Interpret the altitudes, slope, width, area and accumulated area of the fourth trapezoid.

The altitudes 4.25 and 6 represent velocities of 4.25 m/s and 6 m/s at clock times 1.5 sec and 2 sec.  

The slope of this trapezoid represents rise / run = change in graph altitude / graph width.  Change in graph altitude is from 4.25 m/s to 6 m/s, a change of 1.75 m/s, representing change in velocity.  Width is .5 sec, representing the .5 sec during which the velocity change occurs.  Slope therefore represents change in velocity / change in clock time = 1.75 cm/s / (.5 s) = 3.5 cm / s^2, which is the average rate of change of velocity during the time interval.  Rate of change of velocity is acceleration.

The area of the trapezoid represents ave graph altitude * graph width.  Ave graph altitude represents the ave. velocity (4.25 m/s + 6 m/s) / 2 = 5.125 m/s during the time interval from clock time 1.5 s to 2.0 s; trapezoid width represents the .5 s time interval between these clock times.  Thus trapezoid area = ave graph altitude * trapezoid width = 5.125 m/s * .5 s = 2.56 m, approx., represents the product of average velocity and time interval, or approximate displacement during the time interval.

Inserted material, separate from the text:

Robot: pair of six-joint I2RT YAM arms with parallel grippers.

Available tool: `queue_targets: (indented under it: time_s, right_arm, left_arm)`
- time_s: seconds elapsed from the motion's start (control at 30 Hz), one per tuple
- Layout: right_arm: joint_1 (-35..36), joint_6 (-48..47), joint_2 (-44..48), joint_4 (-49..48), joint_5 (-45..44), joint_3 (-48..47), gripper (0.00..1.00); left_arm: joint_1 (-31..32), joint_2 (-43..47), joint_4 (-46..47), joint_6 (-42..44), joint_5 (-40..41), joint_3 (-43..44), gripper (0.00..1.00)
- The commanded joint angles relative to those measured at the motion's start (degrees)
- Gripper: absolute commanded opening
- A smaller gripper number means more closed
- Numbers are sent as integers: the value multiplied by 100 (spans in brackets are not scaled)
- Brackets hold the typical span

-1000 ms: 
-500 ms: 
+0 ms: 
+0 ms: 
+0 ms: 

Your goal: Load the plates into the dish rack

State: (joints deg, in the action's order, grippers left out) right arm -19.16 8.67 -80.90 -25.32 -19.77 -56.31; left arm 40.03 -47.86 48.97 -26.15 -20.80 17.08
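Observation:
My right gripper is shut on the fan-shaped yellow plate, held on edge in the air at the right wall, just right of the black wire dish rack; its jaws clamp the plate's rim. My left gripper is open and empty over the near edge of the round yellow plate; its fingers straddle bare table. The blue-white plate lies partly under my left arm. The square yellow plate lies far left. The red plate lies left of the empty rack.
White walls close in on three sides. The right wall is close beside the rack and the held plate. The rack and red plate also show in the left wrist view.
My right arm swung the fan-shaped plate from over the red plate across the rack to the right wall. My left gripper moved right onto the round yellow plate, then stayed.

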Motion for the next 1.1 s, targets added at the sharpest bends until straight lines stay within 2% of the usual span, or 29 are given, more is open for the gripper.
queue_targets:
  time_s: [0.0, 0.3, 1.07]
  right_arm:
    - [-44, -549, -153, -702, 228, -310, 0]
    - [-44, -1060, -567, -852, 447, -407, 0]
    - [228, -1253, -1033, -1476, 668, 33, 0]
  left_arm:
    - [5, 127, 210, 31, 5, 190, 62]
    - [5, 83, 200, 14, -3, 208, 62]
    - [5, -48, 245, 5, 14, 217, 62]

Accumulated areas therefore represent the total displacement since the t = 0 instant.

For the given graph sketch a graph of slope vs. clock time, and sketch another graph of accumulated area vs. clock time.  What does each of these graphs mean?

Slopes represent rates of velocity change so the graph of slope vs. clock time is linearly increasing, and represents rate of change of velocity vs. clock time, i.e., acceleration vs. clock time.

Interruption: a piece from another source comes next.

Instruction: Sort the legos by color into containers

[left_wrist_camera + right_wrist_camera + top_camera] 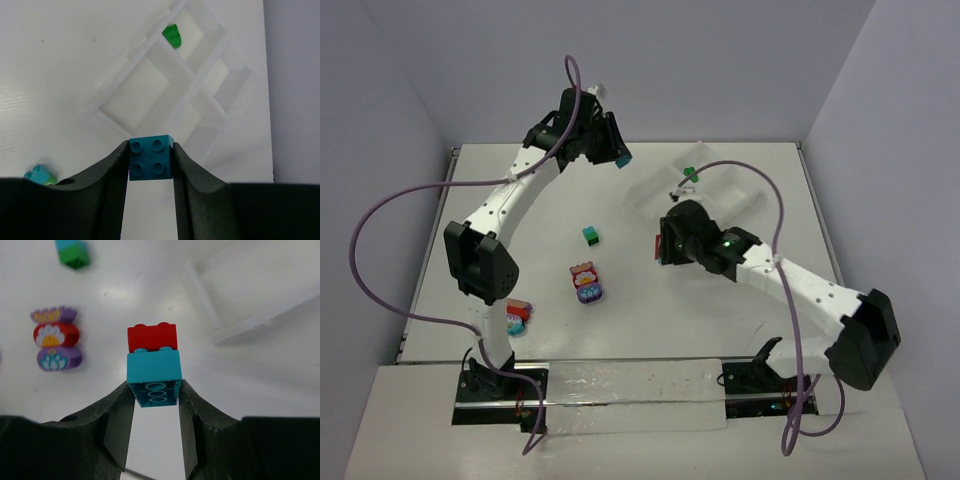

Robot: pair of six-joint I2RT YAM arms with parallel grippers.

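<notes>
My left gripper (pixel 620 157) is shut on a teal brick (pixel 150 157) and holds it in the air just left of the clear tray (pixel 645 192). In the left wrist view the tray (pixel 140 95) lies beyond the brick, with one green brick (pixel 173 36) in a far compartment. My right gripper (pixel 660 247) is shut on a light blue brick (pixel 153 377) with a red brick (pixel 152 337) stacked on it, over the table just in front of the tray. A teal-on-green brick (pixel 590 235) lies mid-table.
A purple, red and pink flower clump (pixel 586 283) lies near the table's middle and also shows in the right wrist view (pixel 54 338). A red and pink clump (pixel 517 315) lies by the left arm's base. A tray edge (pixel 260 315) shows at upper right.
</notes>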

We note that if the graph of f(t) is concave up, then its slopes are increasing and its 'slope graph', which is the graph of f ' (t) vs. t, must be increasing.  Several possible graphs of f ' (t) vs. t are indicated on the f ' vs. t graph below.  We have no way of knowing just by looking at a sketch whether f ' vs. t is linear, as it was in the preceding example, concave up, concave down or alternating between upward and downward concavities, though if our information allows us to do so we could construct trapezoidal approximations that would allow us to determine which is the case. 

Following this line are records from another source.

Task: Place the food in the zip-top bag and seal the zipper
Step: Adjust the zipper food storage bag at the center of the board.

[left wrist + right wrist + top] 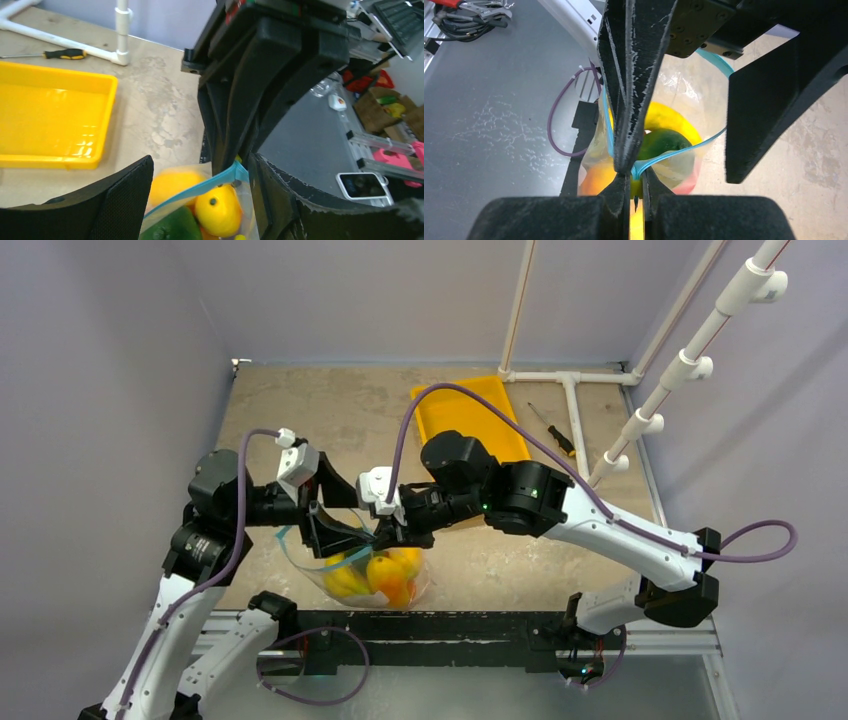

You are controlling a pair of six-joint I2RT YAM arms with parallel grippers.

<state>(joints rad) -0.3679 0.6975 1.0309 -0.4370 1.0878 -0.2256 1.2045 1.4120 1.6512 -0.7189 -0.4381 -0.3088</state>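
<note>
The zip-top bag [308,562] sits at the near edge of the table [330,410], between my two arms, with the food [385,575] already inside it; I take the loading as done and the sealing as the step in hand. The zipper [674,150] is not closed; it runs out in an open loop around the fruit.

The right gripper [634,177] is pinched tight on the teal strip where its two sides meet, I judge to anchor that end so the floppy mouth cannot slide off; the left gripper [338,532] stands spread, one finger on each side of the mouth, holding nothing, placed as I read it to close on the strip and run along it.

The overhead view gives me the bag's place on the table but hides the pinch under the arms; the right wrist view shows the pinch and the gaping loop over a dark avocado [659,142]; the left wrist view alone shows a lemon [217,210] pressed up under the strip, and further off the yellow tray [50,115] and a screwdriver [62,54].
</note>
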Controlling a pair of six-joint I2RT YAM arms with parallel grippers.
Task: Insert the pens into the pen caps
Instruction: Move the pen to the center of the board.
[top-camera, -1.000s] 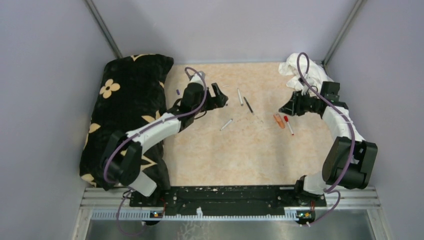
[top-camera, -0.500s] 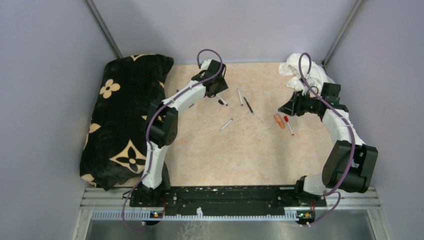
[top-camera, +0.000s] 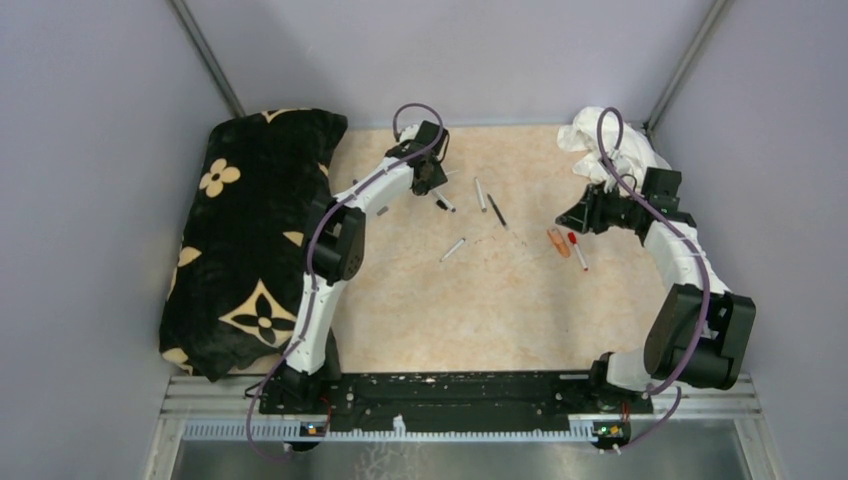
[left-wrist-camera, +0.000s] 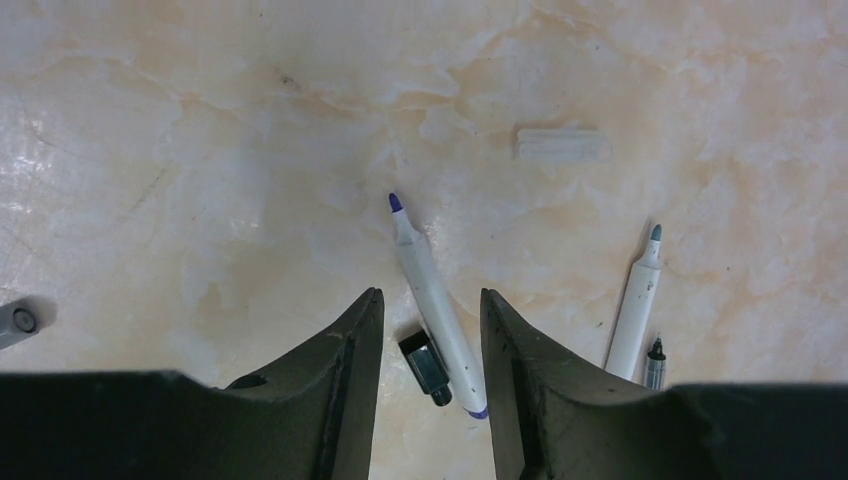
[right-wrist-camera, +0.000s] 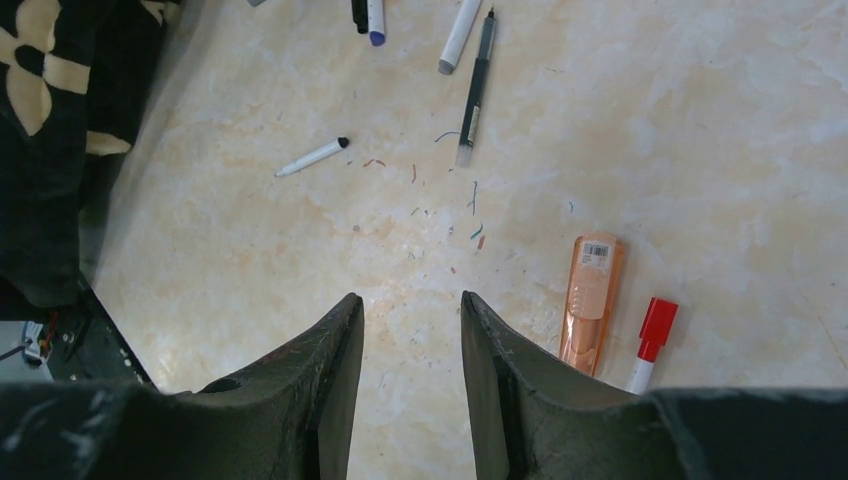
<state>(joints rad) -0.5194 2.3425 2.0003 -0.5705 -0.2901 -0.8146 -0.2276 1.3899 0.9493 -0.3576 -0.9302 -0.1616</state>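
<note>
Pens lie scattered over the far half of the beige marbled tabletop. A white-barrelled pen with a purple tip lies between the fingers of the left gripper. Its long axis runs away from the wrist camera, leaning slightly left, with the nib at the far end. A short black plastic cap lies just beside its near end. The left pincer's jaws stand apart, straddling both; whether a pad touches the barrel's butt I cannot tell.

On the right of that view a second white pen with a teal tip points the same way, with a thin dark pen just beside its near end. A pale grey cap lies crosswise farther off, apart from everything.

The right gripper hovers with its jaws apart and nothing between them. Near it a stubby orange translucent highlighter lies lengthwise. A white pen wearing a red cap lies alongside, close but not touching. A small white pen with a black tip lies well apart.

A black cushion with cream flowers borders the table's left side, and a crumpled white cloth sits in the far right corner.
</note>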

Accumulated area vs. clock time represents total displacement since t = 0 vs. clock time -- i.e., position vs. clock time, with position measured relative to the t = 0 position.  A table and graph corresponding to the given trapezoidal approximation graph are shown below.

We note that since the original graph is increasing, the area added by each trapezoid is increasing and the accumulated area graph will be increasing at an increasing rate, i.e., will be concave up.

The graph below shows a function f(t) which is positive but decreasing.  Since the function is positive its trapezoidal areas are positive so its accumulated areas would increase, as is the case for the accumulated area graph indicated at upper right.  However the function f is decreasing, so the added trapezoidal areas are decreasing and the accumulated areas will increase by less and less with each new trapezoid, so that the graph increases at a decreasing rate, which makes the graph concave down. 

We define f(x) to be (x-3) * (x-2) / (x - 2) whenever x is not equal to 2, and define f(x) be 12 when x = 2.  Prove whether the function is or is not continuous at x = 2.

We note that for all x except x = 2, we can divide x-2 by x-2 and get f(x) = x-3.  When x = 2 we can't do this because 0 / 0 is undefined.  At x = 2 we've arbitrarily chosen y = 12.  The graph is depicted in the figure below.

.Clearly from the graph this function is not continuous--it makes a 'jump' from y values close to x-3 = 2-3 = -1 all the way to y = 12, right at the point where x = 2.  

Discontinuity results from the fact that f(x) values 'near' x = 2 are not near the value assigned to f(x) when x = 2.

Had we defined f(x) at x = 2 to have value -1 then the function would have been continuous--as we get close to x = 2 the y values would have been close to -1, and the closer the x values get the closer the y values would get.  We could therefore remove the discontinuity by changing the definition of f(x) at that one point.  We call such a discontinuity a removable discontinuity.

 

Water flows from a uniform cylinder with two holes, both well below the surface of the water.  One of the holes in instantaneously plugged.  Will the depth function y(t) be continuous or not for a time interval before and after the plugging?  What about the rate-of-depth-change function y ' (t)? 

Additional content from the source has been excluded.